**Assignment**
Print nothing but the lines below starting at the line that holds "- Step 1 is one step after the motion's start" and ending at the line that holds "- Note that", including both, each exactly as written.

===============

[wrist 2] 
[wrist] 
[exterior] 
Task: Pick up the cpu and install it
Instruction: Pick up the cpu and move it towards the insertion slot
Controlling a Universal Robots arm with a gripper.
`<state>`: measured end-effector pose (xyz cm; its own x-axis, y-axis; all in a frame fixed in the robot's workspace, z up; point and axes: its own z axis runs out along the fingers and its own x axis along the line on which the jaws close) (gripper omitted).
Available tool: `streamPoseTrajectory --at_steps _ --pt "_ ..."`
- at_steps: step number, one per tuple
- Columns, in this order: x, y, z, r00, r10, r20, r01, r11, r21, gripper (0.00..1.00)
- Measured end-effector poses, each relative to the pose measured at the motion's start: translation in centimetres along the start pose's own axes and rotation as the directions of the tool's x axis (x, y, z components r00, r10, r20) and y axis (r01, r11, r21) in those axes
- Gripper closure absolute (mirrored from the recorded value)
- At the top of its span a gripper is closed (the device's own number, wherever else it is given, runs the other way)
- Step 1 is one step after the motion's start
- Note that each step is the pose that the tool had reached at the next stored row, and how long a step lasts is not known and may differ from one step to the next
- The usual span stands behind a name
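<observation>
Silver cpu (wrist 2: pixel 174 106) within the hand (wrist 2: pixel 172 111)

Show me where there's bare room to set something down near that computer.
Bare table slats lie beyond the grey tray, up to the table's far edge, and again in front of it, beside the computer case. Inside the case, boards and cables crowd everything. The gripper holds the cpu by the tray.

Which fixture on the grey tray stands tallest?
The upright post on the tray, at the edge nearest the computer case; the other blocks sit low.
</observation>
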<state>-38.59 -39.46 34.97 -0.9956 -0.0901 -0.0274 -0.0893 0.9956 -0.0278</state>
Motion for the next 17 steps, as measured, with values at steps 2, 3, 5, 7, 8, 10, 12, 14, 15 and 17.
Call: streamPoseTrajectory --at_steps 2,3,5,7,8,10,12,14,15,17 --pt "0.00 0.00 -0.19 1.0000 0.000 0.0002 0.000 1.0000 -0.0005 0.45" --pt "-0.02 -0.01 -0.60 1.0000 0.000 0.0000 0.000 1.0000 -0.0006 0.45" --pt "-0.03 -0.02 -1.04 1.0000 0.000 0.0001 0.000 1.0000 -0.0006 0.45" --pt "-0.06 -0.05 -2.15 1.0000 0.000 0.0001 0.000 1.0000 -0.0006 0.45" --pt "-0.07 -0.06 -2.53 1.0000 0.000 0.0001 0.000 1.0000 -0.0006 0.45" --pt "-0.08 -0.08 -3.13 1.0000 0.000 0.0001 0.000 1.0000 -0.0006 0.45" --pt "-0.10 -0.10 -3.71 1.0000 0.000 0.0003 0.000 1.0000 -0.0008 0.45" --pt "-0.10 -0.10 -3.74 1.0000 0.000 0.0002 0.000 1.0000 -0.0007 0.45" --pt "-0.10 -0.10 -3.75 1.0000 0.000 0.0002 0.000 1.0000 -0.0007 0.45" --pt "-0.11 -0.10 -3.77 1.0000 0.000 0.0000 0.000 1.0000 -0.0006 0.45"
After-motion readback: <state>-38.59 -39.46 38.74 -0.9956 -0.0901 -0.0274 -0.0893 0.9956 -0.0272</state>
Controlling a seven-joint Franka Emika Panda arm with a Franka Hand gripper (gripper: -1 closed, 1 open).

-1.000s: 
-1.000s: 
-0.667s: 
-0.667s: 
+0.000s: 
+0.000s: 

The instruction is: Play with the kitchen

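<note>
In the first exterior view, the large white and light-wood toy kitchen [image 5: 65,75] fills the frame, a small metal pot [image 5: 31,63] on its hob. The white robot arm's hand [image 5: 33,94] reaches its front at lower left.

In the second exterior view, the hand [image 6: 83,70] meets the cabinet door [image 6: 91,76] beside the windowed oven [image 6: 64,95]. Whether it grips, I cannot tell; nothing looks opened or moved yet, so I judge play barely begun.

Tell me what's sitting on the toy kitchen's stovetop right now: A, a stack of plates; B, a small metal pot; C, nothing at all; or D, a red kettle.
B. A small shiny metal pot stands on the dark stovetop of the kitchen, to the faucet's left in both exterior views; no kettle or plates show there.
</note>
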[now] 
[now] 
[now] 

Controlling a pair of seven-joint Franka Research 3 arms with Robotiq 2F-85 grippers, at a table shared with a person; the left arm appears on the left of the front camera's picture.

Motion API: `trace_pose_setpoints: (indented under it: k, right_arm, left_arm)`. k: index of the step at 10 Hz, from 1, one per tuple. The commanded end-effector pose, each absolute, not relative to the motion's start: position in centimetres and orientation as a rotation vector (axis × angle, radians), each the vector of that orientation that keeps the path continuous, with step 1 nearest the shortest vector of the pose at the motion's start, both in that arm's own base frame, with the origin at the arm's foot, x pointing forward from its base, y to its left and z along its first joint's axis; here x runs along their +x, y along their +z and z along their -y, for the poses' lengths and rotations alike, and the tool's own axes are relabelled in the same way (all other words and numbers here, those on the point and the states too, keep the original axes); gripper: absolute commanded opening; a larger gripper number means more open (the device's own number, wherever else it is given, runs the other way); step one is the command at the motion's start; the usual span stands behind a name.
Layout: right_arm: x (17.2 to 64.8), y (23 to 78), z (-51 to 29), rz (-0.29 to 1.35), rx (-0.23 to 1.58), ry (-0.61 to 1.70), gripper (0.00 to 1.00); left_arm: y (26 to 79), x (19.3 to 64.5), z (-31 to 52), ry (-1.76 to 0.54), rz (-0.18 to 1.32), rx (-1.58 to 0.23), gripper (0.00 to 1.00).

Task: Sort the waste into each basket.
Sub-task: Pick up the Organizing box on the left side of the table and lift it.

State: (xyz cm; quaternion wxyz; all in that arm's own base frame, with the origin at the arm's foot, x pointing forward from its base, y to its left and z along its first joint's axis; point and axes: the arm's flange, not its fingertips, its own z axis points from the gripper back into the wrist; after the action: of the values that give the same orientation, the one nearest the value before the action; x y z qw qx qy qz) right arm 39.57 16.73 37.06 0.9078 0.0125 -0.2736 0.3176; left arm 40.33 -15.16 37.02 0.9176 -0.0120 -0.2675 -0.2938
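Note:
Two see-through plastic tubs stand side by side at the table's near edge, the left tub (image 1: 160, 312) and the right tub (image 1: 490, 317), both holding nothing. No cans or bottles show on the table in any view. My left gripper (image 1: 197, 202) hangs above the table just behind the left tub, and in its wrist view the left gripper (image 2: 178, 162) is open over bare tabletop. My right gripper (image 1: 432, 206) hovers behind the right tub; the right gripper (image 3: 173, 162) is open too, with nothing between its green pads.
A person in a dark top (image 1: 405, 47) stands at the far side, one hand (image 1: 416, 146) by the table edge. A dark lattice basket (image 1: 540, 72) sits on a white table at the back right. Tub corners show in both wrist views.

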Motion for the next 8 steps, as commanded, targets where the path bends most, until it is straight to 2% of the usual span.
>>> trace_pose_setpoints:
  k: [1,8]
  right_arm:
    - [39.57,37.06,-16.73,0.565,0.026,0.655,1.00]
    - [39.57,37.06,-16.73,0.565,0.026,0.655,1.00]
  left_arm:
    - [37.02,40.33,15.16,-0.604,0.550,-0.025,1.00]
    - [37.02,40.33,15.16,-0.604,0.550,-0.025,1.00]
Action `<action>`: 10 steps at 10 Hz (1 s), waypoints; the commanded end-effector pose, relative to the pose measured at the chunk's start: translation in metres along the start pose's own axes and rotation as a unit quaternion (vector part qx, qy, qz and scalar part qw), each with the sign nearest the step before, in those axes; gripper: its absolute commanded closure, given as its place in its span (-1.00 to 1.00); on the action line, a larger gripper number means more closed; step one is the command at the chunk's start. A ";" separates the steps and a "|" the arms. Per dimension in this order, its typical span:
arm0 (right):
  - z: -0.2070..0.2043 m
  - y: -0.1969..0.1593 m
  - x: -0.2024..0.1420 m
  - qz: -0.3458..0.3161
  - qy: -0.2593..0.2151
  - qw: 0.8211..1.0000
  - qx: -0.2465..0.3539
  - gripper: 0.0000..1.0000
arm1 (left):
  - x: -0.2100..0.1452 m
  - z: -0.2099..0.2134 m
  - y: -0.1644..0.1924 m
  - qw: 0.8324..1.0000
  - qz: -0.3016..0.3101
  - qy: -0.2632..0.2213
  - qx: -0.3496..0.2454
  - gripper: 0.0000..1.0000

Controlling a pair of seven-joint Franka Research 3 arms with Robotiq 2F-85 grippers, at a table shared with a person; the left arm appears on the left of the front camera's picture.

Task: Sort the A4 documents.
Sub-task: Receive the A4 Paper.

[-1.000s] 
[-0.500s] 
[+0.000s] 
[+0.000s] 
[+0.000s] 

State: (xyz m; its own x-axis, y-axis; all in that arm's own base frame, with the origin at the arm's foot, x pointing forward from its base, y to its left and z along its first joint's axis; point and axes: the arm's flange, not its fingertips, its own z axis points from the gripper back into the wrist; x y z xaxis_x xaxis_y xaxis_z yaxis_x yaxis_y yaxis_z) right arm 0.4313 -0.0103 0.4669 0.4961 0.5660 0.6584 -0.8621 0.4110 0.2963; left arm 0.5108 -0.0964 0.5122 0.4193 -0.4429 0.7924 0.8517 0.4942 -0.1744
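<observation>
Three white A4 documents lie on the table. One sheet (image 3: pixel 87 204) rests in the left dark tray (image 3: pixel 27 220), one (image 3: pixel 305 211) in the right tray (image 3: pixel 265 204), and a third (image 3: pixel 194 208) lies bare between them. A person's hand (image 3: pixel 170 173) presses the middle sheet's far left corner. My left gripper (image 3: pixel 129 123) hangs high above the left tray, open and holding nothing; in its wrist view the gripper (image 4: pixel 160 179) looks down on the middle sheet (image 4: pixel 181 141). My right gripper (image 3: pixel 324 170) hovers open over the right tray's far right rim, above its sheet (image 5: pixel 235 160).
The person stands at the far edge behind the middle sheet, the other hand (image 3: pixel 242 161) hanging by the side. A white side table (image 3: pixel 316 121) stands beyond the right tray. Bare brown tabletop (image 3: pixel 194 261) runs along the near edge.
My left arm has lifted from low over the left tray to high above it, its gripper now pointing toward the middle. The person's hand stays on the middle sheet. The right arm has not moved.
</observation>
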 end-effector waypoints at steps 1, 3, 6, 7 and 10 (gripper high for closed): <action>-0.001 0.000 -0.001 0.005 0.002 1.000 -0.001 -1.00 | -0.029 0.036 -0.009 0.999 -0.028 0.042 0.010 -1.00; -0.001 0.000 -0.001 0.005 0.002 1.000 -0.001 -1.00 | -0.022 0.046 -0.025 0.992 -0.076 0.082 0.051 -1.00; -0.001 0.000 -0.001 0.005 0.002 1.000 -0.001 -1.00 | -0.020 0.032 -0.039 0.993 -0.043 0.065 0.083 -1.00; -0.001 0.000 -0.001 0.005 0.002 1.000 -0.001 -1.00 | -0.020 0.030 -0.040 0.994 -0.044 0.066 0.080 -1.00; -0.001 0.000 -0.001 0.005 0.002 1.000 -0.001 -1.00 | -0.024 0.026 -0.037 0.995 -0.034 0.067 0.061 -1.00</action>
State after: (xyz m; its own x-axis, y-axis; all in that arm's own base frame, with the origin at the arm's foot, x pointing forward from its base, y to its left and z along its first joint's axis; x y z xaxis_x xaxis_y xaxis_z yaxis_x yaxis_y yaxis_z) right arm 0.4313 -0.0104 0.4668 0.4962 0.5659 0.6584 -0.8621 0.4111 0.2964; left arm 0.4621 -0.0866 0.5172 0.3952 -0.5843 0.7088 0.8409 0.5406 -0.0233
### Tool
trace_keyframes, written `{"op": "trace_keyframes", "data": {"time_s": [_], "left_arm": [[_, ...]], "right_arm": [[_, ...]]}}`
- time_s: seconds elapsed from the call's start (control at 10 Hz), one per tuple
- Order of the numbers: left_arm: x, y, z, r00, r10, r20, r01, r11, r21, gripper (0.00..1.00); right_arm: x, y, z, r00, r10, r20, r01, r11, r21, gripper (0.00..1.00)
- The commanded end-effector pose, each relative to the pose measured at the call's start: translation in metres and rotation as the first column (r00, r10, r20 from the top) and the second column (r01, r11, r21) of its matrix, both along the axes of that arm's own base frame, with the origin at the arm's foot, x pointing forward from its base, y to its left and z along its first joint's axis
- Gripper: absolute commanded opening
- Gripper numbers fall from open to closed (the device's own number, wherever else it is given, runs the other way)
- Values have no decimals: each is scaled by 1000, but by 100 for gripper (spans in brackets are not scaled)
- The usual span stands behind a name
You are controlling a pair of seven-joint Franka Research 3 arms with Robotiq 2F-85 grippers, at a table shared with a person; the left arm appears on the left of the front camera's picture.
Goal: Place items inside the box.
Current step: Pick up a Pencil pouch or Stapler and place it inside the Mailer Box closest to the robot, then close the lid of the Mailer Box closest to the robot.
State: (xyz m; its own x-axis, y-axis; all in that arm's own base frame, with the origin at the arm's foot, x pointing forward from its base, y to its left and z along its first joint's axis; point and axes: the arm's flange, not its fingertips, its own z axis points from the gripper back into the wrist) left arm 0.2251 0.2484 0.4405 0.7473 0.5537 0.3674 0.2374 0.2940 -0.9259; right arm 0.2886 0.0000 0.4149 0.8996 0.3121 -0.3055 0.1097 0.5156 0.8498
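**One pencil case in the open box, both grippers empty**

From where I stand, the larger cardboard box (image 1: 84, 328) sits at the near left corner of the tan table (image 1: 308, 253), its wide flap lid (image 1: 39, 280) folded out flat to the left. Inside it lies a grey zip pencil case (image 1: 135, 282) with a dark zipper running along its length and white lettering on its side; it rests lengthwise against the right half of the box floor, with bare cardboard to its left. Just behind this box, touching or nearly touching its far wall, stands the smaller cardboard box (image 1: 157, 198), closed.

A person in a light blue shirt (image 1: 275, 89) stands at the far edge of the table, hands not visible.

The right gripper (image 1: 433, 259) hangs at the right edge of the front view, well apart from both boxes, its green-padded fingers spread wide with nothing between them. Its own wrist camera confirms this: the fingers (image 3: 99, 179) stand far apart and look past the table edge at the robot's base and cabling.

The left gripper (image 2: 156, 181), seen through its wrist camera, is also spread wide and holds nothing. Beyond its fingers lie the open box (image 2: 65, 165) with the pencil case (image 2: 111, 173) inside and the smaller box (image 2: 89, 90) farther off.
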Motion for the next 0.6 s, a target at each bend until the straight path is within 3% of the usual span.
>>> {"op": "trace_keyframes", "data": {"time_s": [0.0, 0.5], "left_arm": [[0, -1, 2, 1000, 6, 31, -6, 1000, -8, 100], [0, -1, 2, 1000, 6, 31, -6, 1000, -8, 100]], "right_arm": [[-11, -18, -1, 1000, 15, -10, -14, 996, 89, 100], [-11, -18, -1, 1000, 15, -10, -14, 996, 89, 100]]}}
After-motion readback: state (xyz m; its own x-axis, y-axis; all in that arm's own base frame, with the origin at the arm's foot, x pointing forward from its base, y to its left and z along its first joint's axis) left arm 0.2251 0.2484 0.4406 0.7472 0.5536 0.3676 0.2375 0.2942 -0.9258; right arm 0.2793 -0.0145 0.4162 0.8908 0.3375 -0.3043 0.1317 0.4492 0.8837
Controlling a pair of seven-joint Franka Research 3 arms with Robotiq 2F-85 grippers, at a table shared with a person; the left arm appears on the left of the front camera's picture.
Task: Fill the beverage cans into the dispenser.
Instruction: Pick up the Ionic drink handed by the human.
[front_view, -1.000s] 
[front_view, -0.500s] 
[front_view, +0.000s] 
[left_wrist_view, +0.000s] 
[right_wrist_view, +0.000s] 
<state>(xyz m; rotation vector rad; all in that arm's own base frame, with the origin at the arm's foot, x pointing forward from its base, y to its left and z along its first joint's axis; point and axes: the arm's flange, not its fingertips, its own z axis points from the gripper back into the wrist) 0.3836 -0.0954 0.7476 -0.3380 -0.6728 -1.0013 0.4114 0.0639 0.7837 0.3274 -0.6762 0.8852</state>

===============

**Response area**
- Step 1 is one step after the motion's start
- Note that each step is the pose that the tool had reached at the next stored row, and how long a step lasts is not known and may differ from one step to the next

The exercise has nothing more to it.